What does popcorn have to do with well-being? Well, when circumstances leave me feeling unbalanced or I’ve reached my threshold for absorbing negativity I need to crunch—my version of teeth gnashing. My favorite standby is popcorn and plenty of it! I may have thought more about my personal stress-reducing backup plans after reading this week’s TIME magazine article Plan Your Way to Less Stress, more Happiness. The article addresses survey findings that 25% of our happiness hinges on how well we’re able to manage stress. I gave it some thought. Popcorn is MY favorite stress-management tool, and although I don’t know that everyone consciously eats it to crunch away stress, statistics reveal that Americans do consume some 16 billion quarts of popcorn yearly– that’s 52 quarts per man, woman, and child.
I think I’m fortunate that I don’t have much of a sweet tooth and instead lean towards the salt-crunch-oil snack trifecta. Finger-food snacks like chips and cookies promise a brief period of feeling satisfied but are followed by an empty carbohydrate blood sugar free fall. Popcorn, on the other hand, is a whole grain containing a small amount of protein contributing satisfaction over a much longer period.

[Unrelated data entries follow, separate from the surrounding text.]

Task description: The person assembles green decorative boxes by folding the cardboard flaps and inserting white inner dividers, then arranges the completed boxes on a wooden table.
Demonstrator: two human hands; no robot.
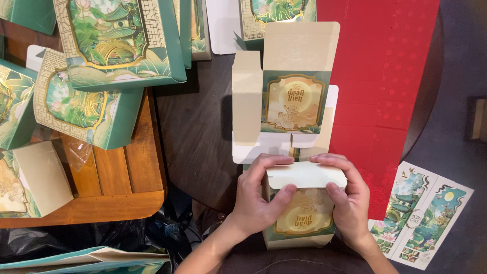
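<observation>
On a dark table (203, 127), below a flat carton (284, 91), a light, crushable box (300, 213) is clamped at its sides by left hand (258, 200) and right hand (350, 203), thumbs pressed on its flap (304, 175).

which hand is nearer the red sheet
Right. The right hand, on the small box, lies just beside the red sheet; the left hand is on the box's far side.

Dark round table (203, 132) w/ red cloth (385, 76) over its right side, wooden bench (122, 177) at left, dark grey floor (456, 152) right. Warm light from above.
</observation>
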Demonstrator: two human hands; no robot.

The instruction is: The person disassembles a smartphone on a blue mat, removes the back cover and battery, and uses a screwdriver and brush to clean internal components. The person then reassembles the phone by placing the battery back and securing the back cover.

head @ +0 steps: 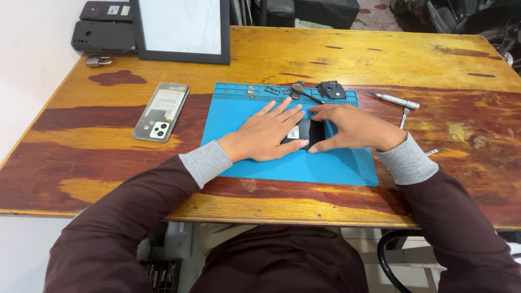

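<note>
A black phone body (307, 133) lies on a blue work mat (336, 165) at the table's middle. My left hand (267, 133) rests flat on its left part, fingers spread and pointing away. My right hand (347, 126) presses on its right side, thumb at the near edge. Most of the phone is hidden under both hands. A phone back cover (161, 112) with camera cutouts lies left of the mat.
Small black parts (331, 89) and a brush (302, 92) lie along the mat's far edge. A screwdriver (397, 100) and metal tools lie right of the mat. A framed white panel (182, 27) and dark phones (104, 36) sit at the far left of the wooden table (445, 65).
</note>
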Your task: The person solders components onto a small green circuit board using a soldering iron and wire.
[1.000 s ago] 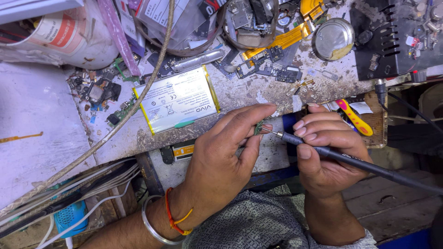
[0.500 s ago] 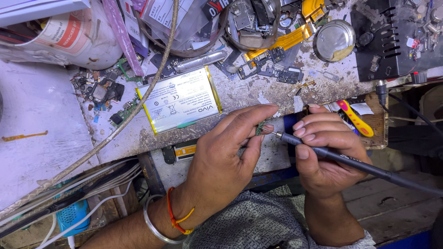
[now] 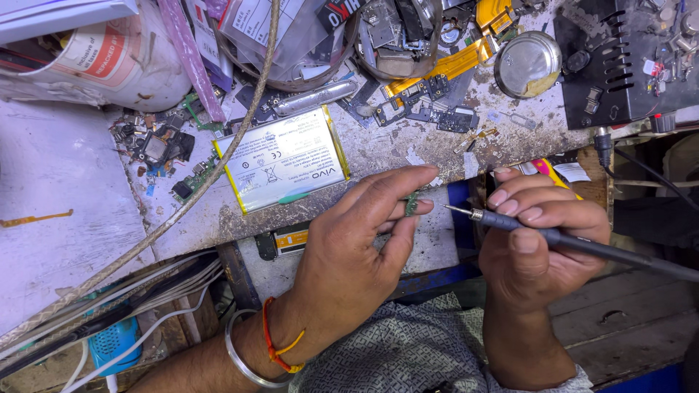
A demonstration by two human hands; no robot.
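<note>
Left hand point(image 3: 349, 247): I pinch a small green circuit piece point(image 3: 412, 203) between thumb and forefinger, raised off the bench edge point(image 3: 378, 156) to meet the tip. Right hand point(image 3: 535, 236): closed pen-style round the soldering iron point(image 3: 553, 234), point aimed just beside it. Flat battery point(image 3: 284, 156) lies apart.

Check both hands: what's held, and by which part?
Left hand pinches a small green part at its fingertips. Right hand grips the soldering iron by its handle.
</note>
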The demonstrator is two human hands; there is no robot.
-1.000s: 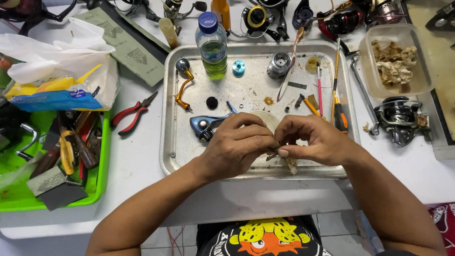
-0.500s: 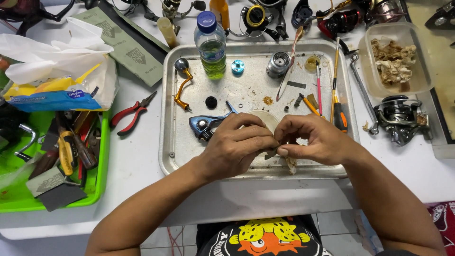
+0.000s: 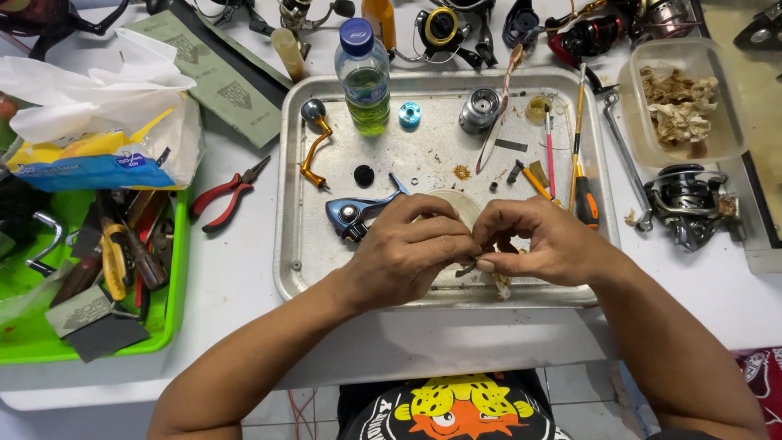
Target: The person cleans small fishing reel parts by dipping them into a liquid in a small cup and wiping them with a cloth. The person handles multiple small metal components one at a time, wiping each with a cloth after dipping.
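A small dark part point(image 3: 470, 266), seemingly pinched between left hand point(image 3: 411, 253) and right hand point(image 3: 542, 240).

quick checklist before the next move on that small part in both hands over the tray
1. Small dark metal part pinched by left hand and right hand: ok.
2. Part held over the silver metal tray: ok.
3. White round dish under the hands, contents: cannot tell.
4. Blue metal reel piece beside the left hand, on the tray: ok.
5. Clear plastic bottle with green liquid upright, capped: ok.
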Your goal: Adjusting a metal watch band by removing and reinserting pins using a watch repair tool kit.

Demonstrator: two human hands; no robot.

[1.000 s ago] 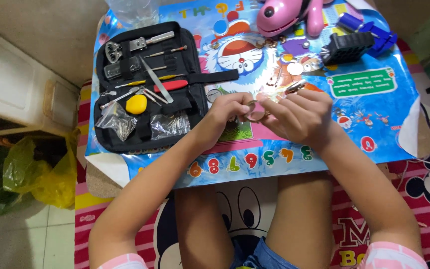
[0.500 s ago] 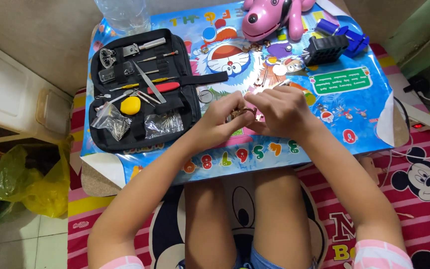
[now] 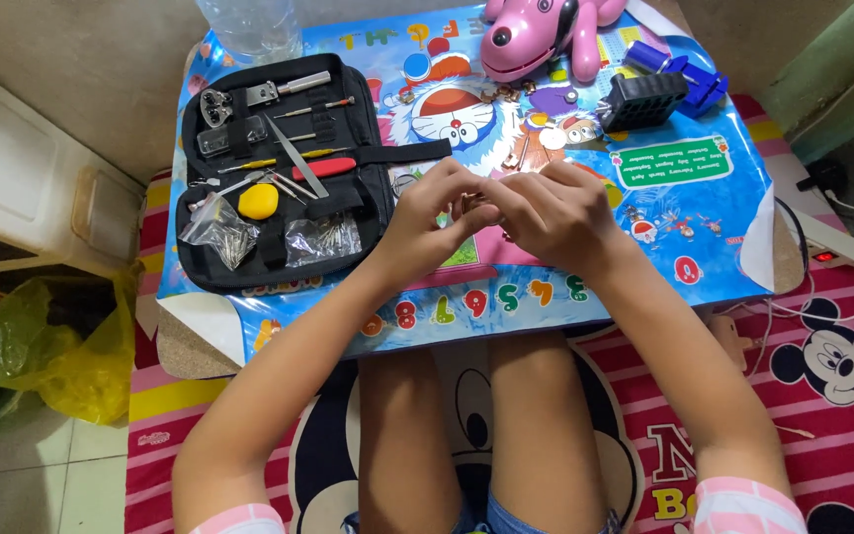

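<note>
The left hand (image 3: 425,222) and right hand (image 3: 557,213) are meeting fingertip to fingertip, pinching a tiny metal piece (image 3: 473,206) too small to identify, just above the blue cartoon mat (image 3: 684,227). Left of them an open black tool case (image 3: 279,168) is lying flat, and beyond it a pink toy dog (image 3: 536,35) is standing at the far edge

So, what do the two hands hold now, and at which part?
The left hand and right hand pinch one small object together between their fingertips. The fingers hide it, so its kind and the held part cannot be told.

The low table's (image 3: 704,247) right front corner lies open; a black zip tool case (image 3: 368,119) fills its left half, and a pink plastic dog toy (image 3: 531,40) blocks the back edge.
</note>
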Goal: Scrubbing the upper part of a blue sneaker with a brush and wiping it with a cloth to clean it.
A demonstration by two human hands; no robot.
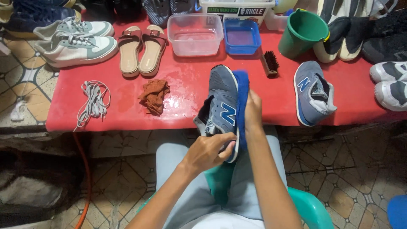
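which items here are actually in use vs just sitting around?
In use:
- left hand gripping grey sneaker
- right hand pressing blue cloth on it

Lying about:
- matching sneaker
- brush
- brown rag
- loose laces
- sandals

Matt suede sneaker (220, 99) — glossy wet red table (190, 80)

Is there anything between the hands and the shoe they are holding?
Partly. The left hand grips the grey-blue sneaker directly at its heel. A blue cloth lies between the right hand and the sneaker's sole side.
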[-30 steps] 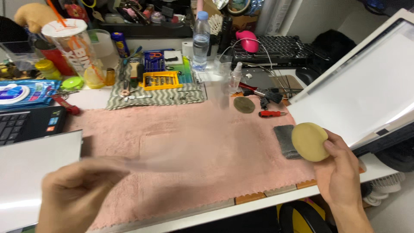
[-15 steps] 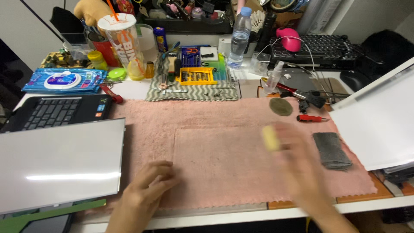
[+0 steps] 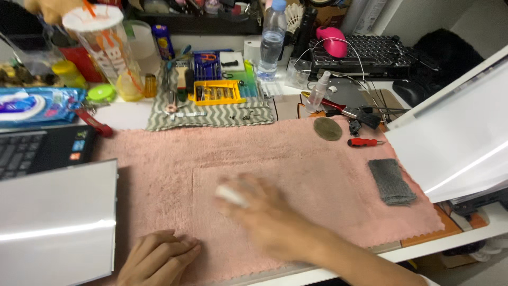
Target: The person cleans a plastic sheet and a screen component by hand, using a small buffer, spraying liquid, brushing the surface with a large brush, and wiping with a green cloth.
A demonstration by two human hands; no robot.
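Down at the lower left, your left hand [image 3: 159,259] lies flat and relaxed on the pink towel [image 3: 296,159], fingers loosely spread toward the right, gripping nothing; its wrist is cut off by the bottom edge. Just right of it, your right hand [image 3: 264,217] reaches across the middle of the towel from the lower right, forearm angled up and left. It is smeared by motion, so you cannot tell whether it is clenched or loose; a pale blurred object [image 3: 230,195] sits at its fingertips, its shape too soft to make out. Farther right lie a flat brown disc [image 3: 327,128], a red-handled screwdriver [image 3: 365,142] and a folded grey cloth [image 3: 391,181]. Half a second ago your right hand was farther right, near the grey cloth; now it has swept left to the towel's centre.
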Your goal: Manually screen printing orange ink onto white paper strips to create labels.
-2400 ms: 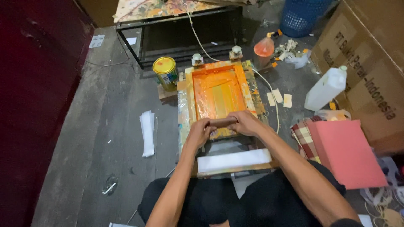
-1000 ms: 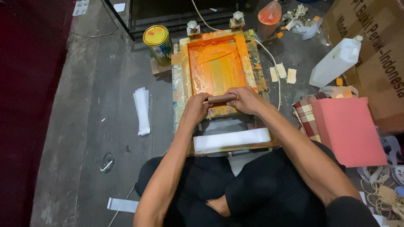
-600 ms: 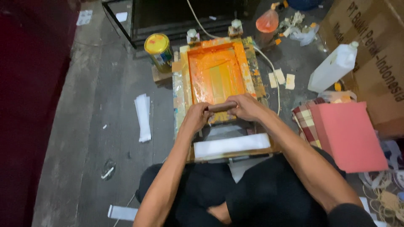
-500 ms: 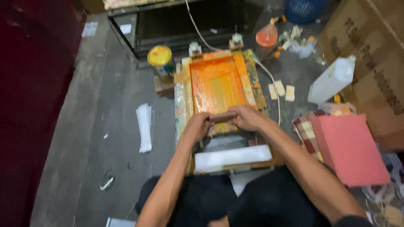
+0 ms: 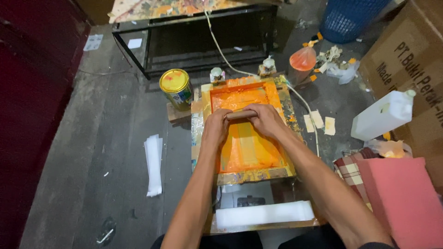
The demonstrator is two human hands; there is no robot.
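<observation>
At the near edge of the board we note a white strip (image 5: 263,213); beyond it, our left hand (image 5: 217,130) and right hand (image 5: 266,120) are both clenched around a squeegee (image 5: 241,115) lying across the orange-inked screen frame (image 5: 243,130). Farther off stand a yellow-lidded paint can (image 5: 176,87) and a black metal rack (image 5: 194,41).

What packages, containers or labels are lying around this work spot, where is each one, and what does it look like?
Paint can: left of the orange printing screen, round, yellow lid, colourful label.
Plastic jug: on the right, white, rectangular, capped.
Cardboard box: far right, large, brown, dark print on its side.
Plastic bag: beyond the screen, knotted, filled with orange.
Basket: top right, blue, mesh-walled.
No screens or signs.
</observation>
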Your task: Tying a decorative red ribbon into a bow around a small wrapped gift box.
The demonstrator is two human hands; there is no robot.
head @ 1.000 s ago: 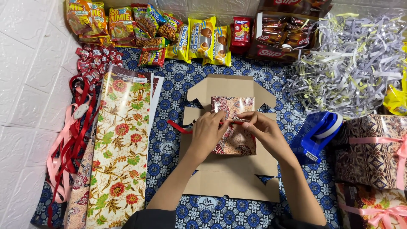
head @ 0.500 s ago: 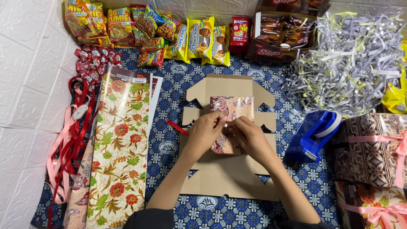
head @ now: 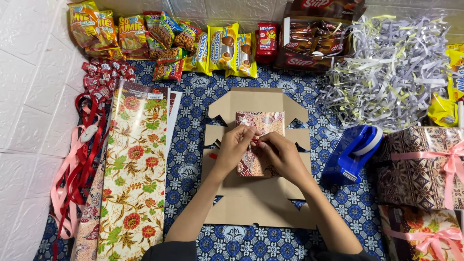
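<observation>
A small box wrapped in red patterned paper (head: 263, 124) lies on a flattened brown cardboard box (head: 251, 198) in the middle. My left hand (head: 235, 145) and my right hand (head: 278, 152) meet on top of the wrapped box, fingertips pinched together over a thin red ribbon (head: 255, 141). A short red piece (head: 212, 156) shows just left of my left wrist. The lower half of the wrapped box is hidden under my hands.
Floral wrapping paper sheets (head: 133, 174) and red and pink ribbons (head: 72, 169) lie left. A blue tape dispenser (head: 350, 153) and wrapped gift boxes with pink bows (head: 420, 166) are right. Snack packets (head: 159, 41), a snack carton (head: 314, 41) and shredded paper (head: 391, 72) line the back.
Both hands have shifted slightly up and left on the wrapped box, keeping their fingertips together on the ribbon. Nothing else has moved.
</observation>
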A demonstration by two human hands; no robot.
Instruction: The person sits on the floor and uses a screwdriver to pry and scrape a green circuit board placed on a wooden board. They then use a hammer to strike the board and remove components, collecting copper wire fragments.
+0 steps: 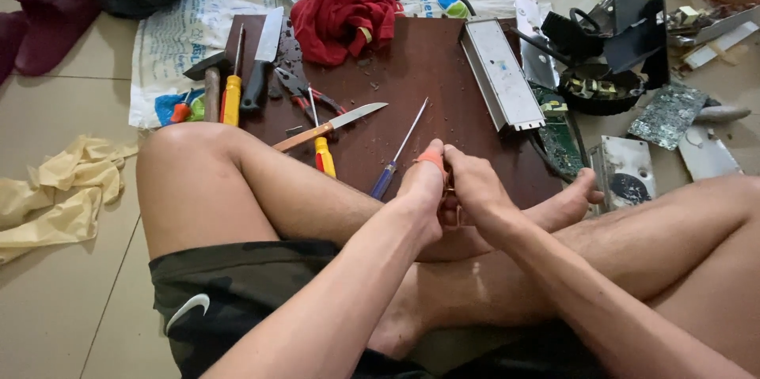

And the good news for someone like me who cannot eat popcorn in small batches, it is favorably low in calories. Air-popped popcorn has only 31 calories per cup. Oil-popped only 55 per cup. So munch away!
We all battle stressful situations and some days-weeks-months are more stressful than others. Significant numbers of us also use food to soothe. So my encouragement along these lines is to be prepared! I typically stuff a hefty ziplock with popcorn, (already popped so that I’m not ingesting whatever the chemical equivalent of artificial butter or oil is in those microwave packets) and keep it with me at work. It’s easy to grab when something tempting is sitting on the counter calling my name.
Choosing what we personally need to operate a bit more balanced is indeed subjective, and popcorn may not do it for you, but try it anyway as just another healthy food item. And if you want to up the ante a bit on boosting health potential, toss it with a little cumin or turmeric. Although these spices contain less Scoville units than some of the spicier peppers, they still offer many capsaicin benefits, including the possibility of lowering blood pressure and positively affecting cholesterol. Better than salt, these spices will probably also take your mind off whatever was bothering you in the first place with a bit of a kick from the heat. You may also require more thirst quenching and who drinks enough water?